Igniting Workplace Enthusiasm

The Danger Of Longevity


Sometimes you see a confident presenter really bomb. It doesn’t happen all that often, but when it does, the contrast is vast. If they are totally hopeless and they bomb, well that is understandable. But a competent presenter bombing shouldn’t occur. It did and I was wondering why that happened? Where did our speaker go wrong?

Comedians have this same problem – no one laughs at their jokes and there is not much camouflage for them to hide behind, when all they have is a microphone stand on a stage. Being in the limelight, at the podium, on stage, up on the dais is a pressure location. When you are revealed to everyone as a flop all your desperate attempts to refloat the Titanic, make the whole thing seem even more preposterous and pathetic.
In this case, there wasn’t even a good recognition that things were rapidly going south. It was only at the end, when it was too late to do anything about it, that the speaker realised he had bombed completely. The tepid applause reaction was a give away. The lack of questions a more immediate one. The whole apparatus of the talk collapsed in on itself, under the weight of its own ineptitude.
The issues were a misreading of the audience and an arrogance. The audience had been lured to the venue with bold promises of goodness and light. The content wasn’t good enough to back up the advertising and the audience spotted the gap straight away. They were there for answers. There weren’t any and they knew it.
The arrogance was an assumption about the speaker’s credibility being sufficient to justify the content of the presentation. When we emphasise the years in business, we are aiming for increased credibility, linked back to our stupendous track record. We have stood the test of time etc. Our speaker had not properly prepared the presentation. He gave it a "once over lightly" treatment, because of his supreme confidence in his ability to deliver the talk. He was a good speaker and a competent presenter. He thought his track record stood for itself. The only problem was the content of the talk was rubbish.

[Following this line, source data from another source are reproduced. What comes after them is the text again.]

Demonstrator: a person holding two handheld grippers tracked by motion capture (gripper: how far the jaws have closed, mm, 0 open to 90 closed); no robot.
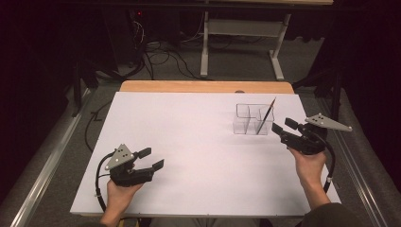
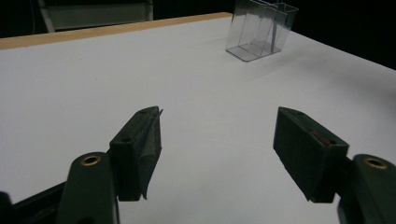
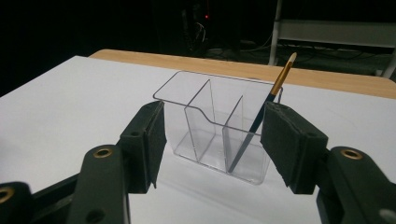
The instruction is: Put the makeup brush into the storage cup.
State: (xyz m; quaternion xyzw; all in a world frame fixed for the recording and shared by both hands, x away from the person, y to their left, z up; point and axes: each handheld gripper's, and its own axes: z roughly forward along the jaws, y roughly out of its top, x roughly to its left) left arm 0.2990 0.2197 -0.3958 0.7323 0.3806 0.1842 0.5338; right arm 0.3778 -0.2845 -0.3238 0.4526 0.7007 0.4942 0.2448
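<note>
A thin brush (image 3: 261,119) leans in the end compartment of the clear organizer (image 3: 205,126), just ahead of my right fingers (image 3: 292,144), spread and empty. My left fingers (image 2: 140,149) wait spread, well apart from the organizer. Best approach: slow, centred on the handle.

White table with a clear holder

The table (image 1: 189,142) has a white top and a wooden strip along its far edge. A clear plastic holder (image 1: 253,118) with compartments stands on it toward the far right, a thin brush (image 1: 266,115) leaning tilted inside one compartment.
</note>
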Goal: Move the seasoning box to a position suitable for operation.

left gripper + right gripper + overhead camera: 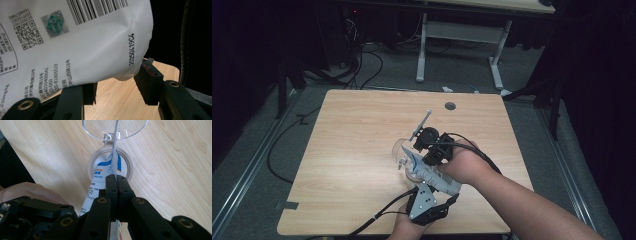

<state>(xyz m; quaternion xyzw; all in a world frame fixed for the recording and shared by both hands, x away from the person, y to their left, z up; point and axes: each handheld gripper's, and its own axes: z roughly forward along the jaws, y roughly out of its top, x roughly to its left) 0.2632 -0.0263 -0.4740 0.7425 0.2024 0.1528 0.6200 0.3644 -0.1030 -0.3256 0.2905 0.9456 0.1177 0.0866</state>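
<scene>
Pouch (pixel 432 175): a white plastic bag with blue print on one face and a barcode, codes and a printed date on the other; it is held above the table between the two tools, slanting from the lower right of the high view up and left toward the cup.
Pouch top (pixel 114 152): a thin flat edge that rises from the right tool's jaws and reaches the rim of the cup.
Cup (pixel 404 148): clear plastic, standing on the table near its middle, just left of the right tool; in the right gripper view its round rim sits at the top edge.
Ring (pixel 110 167): a pale round ring on the table under the pouch, just below the cup in the right gripper view; what it is I cannot tell.
Right tool (pixel 116 178): jaws pressed together on the pouch's flat upper edge, with only the thin film between them.
Left tool (pixel 117 86): jaws stand fairly wide, one at each side of the pouch's lower end; the far jaw touches the pouch's corner, the near one sits under its bulge, so it carries the bag there.
Hands: the right hand (pixel 464 162) grips its tool beside the cup; the left hand (pixel 409 227) is at the table's near edge.
Table (pixel 357 130): light wood.
</scene>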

We tread a fine line with the longevity thing. Track record, sustained over many, many years is a credible thing for the audience. The only concerns are that the whole affair may be perceived as dated. We are always being fed the new and greatest, latest best thing. Business fad books come and come and come. The old ones are taken out the back and quietly disappeared. When we talk about the good old days we like it because we were there, but the audience only cares about what is the relevance for them. We have to be skilled to make it fresh, new and connected to their current business reality.

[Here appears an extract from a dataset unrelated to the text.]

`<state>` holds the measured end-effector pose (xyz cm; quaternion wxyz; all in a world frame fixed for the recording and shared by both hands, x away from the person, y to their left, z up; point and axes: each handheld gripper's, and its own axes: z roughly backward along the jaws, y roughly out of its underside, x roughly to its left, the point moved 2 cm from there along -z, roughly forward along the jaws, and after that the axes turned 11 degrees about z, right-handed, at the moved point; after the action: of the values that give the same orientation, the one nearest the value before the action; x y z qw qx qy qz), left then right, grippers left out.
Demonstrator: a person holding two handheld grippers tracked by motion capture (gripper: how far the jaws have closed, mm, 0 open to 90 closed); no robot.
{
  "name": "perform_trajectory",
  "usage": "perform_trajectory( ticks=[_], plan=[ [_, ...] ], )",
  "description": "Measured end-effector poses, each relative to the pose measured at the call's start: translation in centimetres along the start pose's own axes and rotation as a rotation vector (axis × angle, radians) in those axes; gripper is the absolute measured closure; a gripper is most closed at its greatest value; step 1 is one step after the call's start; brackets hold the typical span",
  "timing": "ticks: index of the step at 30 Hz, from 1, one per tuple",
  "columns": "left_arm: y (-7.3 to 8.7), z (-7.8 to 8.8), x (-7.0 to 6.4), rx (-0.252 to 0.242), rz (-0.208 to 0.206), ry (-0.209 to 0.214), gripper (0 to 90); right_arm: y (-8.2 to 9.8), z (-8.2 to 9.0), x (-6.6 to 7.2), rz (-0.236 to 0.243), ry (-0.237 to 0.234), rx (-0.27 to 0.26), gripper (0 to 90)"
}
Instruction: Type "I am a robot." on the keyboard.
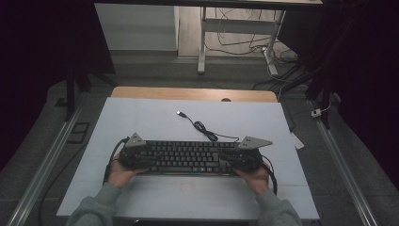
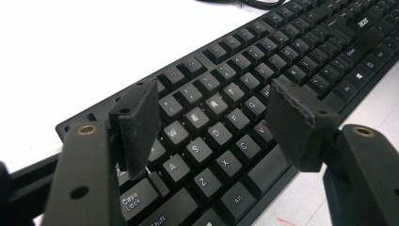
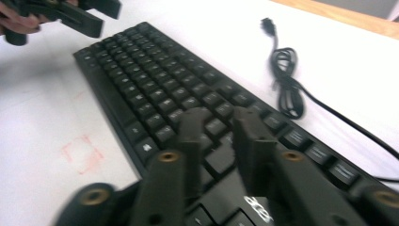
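I have the black Acer keyboard (image 1: 188, 157) lying flat on the white tabletop (image 1: 155, 120), parallel to the near edge and closer to it than to the far edge, roughly centred between the left and right edges. Its cable (image 1: 207, 131) runs off the back right part toward the middle of the tabletop, loops once, and ends in a USB plug (image 1: 180, 113) lying loose on the white surface.

My left gripper (image 2: 214, 125) sits over the keyboard's left end. In the left gripper view its jaws stand wide apart above the letter keys, one pad over the Tab and Caps Lock side, the other near the C and V keys, with nothing pinched between them; I cannot tell whether the pads touch the keycaps.

My right gripper (image 3: 221, 136) is over the keyboard's right end, above the block of keys near the Acer logo. Its jaws are only a narrow gap apart and hold nothing; that view is blurred.

Farther left in the right gripper view, the left gripper appears at the keyboard's other end.
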<state>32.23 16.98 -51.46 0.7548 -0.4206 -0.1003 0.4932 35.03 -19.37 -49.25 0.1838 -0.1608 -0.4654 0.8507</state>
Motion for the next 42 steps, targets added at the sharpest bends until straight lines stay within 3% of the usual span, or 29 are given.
perform_trajectory(
  ticks=[5, 11, 17, 24, 35, 42],
  plan=[
    [0.0, 0.1, -0.1, 0.0, -0.005, -0.002, 35.5, -1.0, -1.1, 0.7, 0.011, -0.062, 0.021, 89.7],
    [0.2, 0.1, -0.1, 0.001, -0.004, -0.006, 35.5, -2.1, -3.4, 1.9, 0.032, -0.115, 0.042, 89.9],
    [0.1, -0.1, -0.4, 0.003, -0.014, -0.006, 35.4, -3.3, -6.3, 2.5, 0.048, -0.135, 0.067, 89.8],
    [0.1, -0.1, -0.4, 0.002, -0.02, -0.006, 35.5, -3.8, -8.8, 2.8, 0.061, -0.133, 0.111, 89.8],
    [0.1, 0.0, -0.5, 0.0, -0.025, -0.011, 35.4, -3.0, -10.2, 2.3, 0.07, -0.1, 0.177, 89.7],
    [0.2, -0.2, -0.6, 0.008, -0.033, -0.015, 35.0, -2.9, -10.7, 2.1, 0.076, -0.084, 0.178, 89.6]
  ],
)
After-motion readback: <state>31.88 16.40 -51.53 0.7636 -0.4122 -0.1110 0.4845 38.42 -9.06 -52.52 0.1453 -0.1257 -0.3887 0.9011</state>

Our speaker failed in that regard. I said arrogance and this is the bit that hurts. Our pride in our track record can make us blind to the fact that people don’t really care all that much. We like strolling down memory lane, but so what. We arrogantly assume that what we did was important. Wrong. Where is the link to the audience’s current problem right now? We have to keep building that connection. The successes of the past help us to prepare for the future. The failures of the past, help us to prepare for the future.
This is the skillset needed in a speech presentation. Getting the audience need properly understood, suspending what we like to talk about and instead focusing on what the audience is keen to know about is our task. If we fail to get that balance right, we can come across as dated. This is what happened to our speaker. He delivered a brilliant rendition of his past glories and achievements, without effectively connecting to the audience’s concerns of today.
I am getting older too, so I took copious notes from this speech on what not to do, if I am ever tempted to talk at length about my good old days. I think we all should avoid that temptation too.